Using the string "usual" as the key, pull each matching line out of the records below.

↓↓↓

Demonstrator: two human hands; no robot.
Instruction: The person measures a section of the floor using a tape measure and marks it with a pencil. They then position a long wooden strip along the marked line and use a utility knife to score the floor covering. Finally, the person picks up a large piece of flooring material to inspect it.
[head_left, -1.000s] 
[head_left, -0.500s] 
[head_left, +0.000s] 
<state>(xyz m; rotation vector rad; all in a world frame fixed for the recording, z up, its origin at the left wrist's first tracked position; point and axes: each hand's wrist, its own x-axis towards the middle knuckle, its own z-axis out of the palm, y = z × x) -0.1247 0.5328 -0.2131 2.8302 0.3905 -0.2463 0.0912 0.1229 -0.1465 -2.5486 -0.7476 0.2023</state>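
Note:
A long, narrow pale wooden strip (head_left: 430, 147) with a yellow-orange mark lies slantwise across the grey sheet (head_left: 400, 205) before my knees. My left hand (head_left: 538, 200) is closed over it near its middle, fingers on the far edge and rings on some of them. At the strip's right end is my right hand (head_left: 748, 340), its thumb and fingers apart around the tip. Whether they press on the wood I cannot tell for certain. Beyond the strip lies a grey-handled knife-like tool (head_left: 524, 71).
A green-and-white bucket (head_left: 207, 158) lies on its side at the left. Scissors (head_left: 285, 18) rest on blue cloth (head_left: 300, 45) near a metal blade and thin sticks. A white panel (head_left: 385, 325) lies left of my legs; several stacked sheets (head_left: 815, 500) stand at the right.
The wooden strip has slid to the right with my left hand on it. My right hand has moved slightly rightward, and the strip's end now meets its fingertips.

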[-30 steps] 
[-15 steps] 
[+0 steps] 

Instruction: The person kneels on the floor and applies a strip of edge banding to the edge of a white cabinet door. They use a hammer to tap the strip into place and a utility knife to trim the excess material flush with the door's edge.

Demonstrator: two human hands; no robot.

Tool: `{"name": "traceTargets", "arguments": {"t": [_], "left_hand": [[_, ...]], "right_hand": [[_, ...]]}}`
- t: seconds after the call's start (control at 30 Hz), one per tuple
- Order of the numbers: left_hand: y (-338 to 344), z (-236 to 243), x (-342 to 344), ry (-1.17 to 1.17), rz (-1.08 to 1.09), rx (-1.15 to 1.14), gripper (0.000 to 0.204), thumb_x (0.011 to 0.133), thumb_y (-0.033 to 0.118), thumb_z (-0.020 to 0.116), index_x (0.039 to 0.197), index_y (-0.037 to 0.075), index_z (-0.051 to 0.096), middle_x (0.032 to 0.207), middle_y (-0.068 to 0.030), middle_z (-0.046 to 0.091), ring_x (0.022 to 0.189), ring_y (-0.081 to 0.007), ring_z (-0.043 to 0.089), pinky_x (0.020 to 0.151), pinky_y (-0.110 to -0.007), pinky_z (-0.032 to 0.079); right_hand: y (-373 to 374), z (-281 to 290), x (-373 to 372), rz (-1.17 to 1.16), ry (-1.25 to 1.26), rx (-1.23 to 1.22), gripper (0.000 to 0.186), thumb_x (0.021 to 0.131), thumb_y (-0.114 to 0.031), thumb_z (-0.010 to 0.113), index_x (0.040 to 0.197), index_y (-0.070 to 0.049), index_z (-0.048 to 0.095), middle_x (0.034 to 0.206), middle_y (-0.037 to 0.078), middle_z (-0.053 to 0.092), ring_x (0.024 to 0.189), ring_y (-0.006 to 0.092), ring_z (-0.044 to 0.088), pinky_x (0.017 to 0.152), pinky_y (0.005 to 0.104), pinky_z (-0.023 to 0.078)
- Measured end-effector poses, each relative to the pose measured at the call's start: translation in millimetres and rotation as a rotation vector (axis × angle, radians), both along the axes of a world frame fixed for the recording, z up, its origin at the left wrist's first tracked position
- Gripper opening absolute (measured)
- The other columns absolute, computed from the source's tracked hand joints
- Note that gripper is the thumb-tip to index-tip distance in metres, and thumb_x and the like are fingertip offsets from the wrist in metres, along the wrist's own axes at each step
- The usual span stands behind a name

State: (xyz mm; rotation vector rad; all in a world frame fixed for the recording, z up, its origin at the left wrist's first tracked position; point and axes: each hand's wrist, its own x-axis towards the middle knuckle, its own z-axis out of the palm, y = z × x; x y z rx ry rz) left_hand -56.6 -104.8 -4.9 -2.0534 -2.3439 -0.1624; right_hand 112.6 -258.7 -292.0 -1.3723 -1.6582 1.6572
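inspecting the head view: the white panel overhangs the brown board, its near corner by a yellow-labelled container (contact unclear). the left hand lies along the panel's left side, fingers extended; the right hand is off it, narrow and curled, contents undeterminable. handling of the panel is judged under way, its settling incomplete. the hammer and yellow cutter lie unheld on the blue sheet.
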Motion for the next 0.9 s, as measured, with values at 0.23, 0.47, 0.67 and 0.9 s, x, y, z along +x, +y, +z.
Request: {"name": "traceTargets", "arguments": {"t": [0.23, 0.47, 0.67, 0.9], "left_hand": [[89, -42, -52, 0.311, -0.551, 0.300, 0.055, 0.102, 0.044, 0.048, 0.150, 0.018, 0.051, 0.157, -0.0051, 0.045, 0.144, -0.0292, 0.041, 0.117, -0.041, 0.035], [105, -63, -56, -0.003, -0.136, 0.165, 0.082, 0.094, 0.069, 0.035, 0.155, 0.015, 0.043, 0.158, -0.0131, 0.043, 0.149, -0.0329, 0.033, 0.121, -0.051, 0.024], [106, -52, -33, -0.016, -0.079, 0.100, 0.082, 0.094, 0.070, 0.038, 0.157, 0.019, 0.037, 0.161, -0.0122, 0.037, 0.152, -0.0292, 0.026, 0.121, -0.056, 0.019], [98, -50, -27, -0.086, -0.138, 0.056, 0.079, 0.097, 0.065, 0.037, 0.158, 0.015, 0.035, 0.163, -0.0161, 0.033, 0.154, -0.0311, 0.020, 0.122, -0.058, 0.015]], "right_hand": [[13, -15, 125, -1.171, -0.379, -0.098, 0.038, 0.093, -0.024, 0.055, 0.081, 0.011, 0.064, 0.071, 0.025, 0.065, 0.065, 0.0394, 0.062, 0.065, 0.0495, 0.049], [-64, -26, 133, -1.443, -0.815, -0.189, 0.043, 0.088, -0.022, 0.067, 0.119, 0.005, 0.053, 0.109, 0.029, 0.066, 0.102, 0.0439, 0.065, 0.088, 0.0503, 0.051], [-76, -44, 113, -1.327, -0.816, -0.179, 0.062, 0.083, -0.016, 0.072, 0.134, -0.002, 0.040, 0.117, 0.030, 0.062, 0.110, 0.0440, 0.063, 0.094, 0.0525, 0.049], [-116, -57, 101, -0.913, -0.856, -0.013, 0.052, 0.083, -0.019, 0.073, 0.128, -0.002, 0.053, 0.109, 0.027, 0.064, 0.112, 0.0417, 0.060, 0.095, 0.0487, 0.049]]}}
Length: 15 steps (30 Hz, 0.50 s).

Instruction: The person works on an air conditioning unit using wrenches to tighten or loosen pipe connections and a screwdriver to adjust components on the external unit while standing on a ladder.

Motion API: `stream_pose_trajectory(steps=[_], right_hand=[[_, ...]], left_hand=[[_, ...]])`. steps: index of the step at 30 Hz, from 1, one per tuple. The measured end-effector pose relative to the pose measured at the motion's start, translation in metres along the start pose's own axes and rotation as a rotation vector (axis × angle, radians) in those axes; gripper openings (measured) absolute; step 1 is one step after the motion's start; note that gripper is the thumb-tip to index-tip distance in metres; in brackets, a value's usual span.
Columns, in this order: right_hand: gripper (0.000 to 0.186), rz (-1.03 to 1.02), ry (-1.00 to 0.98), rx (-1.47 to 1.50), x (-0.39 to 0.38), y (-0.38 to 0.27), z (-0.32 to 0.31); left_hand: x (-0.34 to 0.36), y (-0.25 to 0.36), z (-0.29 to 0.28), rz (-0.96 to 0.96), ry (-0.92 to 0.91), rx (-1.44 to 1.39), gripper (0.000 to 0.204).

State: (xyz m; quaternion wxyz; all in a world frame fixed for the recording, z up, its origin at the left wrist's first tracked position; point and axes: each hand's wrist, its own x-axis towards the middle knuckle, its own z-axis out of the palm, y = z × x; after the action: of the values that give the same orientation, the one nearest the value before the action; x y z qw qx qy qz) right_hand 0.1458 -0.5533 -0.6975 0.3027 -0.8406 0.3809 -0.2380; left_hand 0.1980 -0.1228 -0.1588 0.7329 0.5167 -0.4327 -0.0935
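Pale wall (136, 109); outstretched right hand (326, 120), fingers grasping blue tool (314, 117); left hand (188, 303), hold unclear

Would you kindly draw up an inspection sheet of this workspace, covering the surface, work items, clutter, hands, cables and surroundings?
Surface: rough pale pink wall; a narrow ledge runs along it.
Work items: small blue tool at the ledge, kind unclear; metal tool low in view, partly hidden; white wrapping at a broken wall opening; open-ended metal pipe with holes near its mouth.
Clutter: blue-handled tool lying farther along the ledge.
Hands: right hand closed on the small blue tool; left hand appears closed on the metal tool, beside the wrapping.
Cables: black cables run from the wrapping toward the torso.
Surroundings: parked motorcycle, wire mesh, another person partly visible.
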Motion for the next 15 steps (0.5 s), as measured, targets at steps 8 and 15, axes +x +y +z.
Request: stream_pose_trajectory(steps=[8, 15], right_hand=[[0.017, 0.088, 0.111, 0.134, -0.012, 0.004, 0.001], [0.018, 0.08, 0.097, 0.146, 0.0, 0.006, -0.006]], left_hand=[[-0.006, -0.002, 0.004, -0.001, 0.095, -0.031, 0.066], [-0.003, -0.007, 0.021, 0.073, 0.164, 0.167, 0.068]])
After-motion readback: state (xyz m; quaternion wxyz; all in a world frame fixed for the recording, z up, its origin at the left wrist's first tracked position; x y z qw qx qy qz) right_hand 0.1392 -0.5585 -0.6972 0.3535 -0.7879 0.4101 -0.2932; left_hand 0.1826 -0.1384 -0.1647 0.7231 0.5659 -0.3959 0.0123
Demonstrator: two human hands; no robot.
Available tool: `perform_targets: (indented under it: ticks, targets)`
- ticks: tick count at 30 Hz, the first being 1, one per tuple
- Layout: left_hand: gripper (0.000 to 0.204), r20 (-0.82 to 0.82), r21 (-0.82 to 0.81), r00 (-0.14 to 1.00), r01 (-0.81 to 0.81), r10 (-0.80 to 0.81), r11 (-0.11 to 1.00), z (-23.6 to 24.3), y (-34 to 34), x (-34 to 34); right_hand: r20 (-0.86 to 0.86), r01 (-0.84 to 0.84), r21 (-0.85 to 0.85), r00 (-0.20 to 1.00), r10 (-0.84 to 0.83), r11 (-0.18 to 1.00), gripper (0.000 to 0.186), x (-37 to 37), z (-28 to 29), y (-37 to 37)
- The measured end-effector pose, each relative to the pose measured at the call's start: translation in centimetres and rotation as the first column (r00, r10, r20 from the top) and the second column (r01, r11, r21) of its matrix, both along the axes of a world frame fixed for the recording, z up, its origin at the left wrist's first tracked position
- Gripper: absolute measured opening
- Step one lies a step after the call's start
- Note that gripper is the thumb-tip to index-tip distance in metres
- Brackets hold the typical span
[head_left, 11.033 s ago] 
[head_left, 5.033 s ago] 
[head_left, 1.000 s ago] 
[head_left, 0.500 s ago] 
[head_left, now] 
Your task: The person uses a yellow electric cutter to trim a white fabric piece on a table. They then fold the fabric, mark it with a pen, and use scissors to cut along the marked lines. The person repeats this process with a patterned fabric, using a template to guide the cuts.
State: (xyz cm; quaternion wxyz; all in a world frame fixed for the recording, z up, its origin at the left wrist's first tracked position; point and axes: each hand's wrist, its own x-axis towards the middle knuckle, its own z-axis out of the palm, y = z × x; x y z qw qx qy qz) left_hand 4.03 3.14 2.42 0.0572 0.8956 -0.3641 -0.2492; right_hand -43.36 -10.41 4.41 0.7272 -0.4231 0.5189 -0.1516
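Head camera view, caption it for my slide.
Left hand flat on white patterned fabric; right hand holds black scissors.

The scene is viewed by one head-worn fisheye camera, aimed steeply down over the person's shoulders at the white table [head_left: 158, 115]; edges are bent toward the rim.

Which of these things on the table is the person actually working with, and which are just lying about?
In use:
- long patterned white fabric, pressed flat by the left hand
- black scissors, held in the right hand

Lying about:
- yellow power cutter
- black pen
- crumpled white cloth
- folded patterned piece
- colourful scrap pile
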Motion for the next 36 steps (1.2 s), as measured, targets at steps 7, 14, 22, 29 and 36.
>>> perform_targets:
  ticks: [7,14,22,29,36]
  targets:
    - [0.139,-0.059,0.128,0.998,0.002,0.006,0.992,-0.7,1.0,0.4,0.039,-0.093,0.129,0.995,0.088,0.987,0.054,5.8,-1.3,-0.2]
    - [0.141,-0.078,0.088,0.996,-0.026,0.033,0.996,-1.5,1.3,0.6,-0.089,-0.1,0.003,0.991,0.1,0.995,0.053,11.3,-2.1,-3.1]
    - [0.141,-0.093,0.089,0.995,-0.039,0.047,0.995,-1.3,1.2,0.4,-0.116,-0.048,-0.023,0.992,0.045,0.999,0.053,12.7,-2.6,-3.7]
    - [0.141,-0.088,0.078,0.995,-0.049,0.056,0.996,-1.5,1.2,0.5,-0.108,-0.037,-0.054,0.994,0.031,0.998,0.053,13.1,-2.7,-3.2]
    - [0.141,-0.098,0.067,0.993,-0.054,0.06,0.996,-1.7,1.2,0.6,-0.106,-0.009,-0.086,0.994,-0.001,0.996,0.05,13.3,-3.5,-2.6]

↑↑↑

## Problem solution
- The usual span stands behind a name
Motion API: `stream_pose_trajectory(steps=[_], right_hand=[[_, ...]], left_hand=[[_, ...]])`. steps: index of the step at 30 Hz, from 1, one per tuple. The measured end-effector pose relative to the pose measured at the motion's start, translation in metres along the start pose's own axes and rotation as a rotation vector (axis × angle, radians) in those axes; gripper openings (measured) absolute; step 1 is one step after the motion's start; note that gripper is the thumb-tip to index-tip distance in metres; in brackets, a value's usual span.

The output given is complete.